Il donna l’ordre de lever l’ancre, et pour la première fois, Reejaaren remarqua le canoë, traînant toujours à son amarre et chargé de vivres.
— J’aurais dû voir cela plus tôt, dit l’interprète. Alors je n’aurais émis aucun doute sur votre histoire ni votre provenance méridionale. Comment avez-vous obtenu ceci des natifs ?
C’est en répondant à cette question que Barlennan commit sa première erreur sérieuse au cours de ses rapports avec l’insulaire.
— Oh ! nous l’avons amené avec nous. Nous en employons souvent pour transporter des provisions supplémentaires. Vous remarquerez que sa forme le rend très facile à remorquer.
Il avait acquis quelques notions élémentaires d’hydrodynamisme en écoutant Lackland peu après s’être procuré le canoë.
— Ah ! vous avez inventé cette embarcation aussi dans votre pays ? demanda curieusement l’interprète. C’est intéressant. Je n’en ai jamais vu dans le sud. Puis-je l’examiner ou n’avez-vous pas le temps ? Nous ne nous sommes jamais souciés nous-mêmes d’en employer.
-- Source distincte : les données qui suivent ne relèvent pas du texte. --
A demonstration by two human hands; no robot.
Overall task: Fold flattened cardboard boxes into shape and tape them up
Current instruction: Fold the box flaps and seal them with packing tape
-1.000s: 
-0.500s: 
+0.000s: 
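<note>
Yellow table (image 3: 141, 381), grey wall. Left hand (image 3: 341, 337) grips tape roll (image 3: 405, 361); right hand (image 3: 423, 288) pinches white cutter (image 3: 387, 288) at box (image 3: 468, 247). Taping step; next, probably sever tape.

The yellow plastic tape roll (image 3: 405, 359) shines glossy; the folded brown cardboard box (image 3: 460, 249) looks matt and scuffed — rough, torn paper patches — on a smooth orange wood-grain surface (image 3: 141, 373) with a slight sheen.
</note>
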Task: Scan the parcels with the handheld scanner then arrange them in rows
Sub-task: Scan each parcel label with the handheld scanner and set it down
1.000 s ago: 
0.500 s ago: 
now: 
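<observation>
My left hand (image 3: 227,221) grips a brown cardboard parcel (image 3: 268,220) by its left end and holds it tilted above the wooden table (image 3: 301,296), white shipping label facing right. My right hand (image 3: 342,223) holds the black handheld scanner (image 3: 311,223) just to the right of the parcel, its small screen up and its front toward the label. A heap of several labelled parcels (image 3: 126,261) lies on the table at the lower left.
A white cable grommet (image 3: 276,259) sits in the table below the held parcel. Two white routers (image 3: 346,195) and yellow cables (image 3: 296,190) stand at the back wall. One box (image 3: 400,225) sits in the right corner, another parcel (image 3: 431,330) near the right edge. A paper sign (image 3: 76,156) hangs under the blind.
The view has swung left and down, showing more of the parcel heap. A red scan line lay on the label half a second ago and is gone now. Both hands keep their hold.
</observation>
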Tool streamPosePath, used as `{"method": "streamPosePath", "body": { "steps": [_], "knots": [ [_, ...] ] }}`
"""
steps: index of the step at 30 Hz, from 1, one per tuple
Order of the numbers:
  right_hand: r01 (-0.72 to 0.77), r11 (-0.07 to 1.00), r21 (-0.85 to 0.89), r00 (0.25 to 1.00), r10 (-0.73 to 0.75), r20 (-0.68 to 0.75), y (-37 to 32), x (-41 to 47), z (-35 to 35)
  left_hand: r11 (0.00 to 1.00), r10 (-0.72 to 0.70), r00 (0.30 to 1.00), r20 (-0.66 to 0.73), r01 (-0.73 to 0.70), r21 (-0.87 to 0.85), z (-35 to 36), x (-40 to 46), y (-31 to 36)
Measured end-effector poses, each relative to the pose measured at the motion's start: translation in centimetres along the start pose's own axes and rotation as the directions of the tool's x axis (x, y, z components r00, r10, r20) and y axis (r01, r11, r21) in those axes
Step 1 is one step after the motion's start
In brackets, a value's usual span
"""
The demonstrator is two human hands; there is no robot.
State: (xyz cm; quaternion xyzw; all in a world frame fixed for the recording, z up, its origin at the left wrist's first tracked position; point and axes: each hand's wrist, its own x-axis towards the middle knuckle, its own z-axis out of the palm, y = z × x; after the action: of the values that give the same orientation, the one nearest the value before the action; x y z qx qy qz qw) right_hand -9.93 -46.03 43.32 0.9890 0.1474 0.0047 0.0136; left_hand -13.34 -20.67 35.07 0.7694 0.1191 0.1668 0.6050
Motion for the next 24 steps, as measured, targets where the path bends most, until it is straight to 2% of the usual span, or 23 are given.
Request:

Barlennan hésita, soupçonnant que cette dernière phrase était une manœuvre du même genre exactement que celles qu’il employait. Mais il ne vit aucun danger à accepter, puisque Reejaaren ne pourrait rien tirer de plus d’une observation détaillée qu’il ne le pouvait d’où il était. Après tout, c’était la forme du canoë qui était importante, et n’importe qui pouvait voir cela. Il fit se rapprocher le Bree du rivage, attira à lui le canoë par son amarre, et le repoussa vers l’insulaire qui attendait. Reejaaren plongea dans la baie et nagea vers le petit bateau quand il toucha le fond, dans quelques centimètres de liquide. La partie antérieure de son corps s’incurva pour regarder dans le canoë. Ses bras aux pinces puissantes tapotèrent les bords, qui étaient en bois ordinaire et cédèrent comme de l’élastique à la pression. Et c’est en faisant cela que l’insulaire lança un hululement d’alarme qui fit s’élancer dans les airs et se diriger vers le Bree quatre planeurs, et se mettre en état d’alerte les forces terrestres de la baie.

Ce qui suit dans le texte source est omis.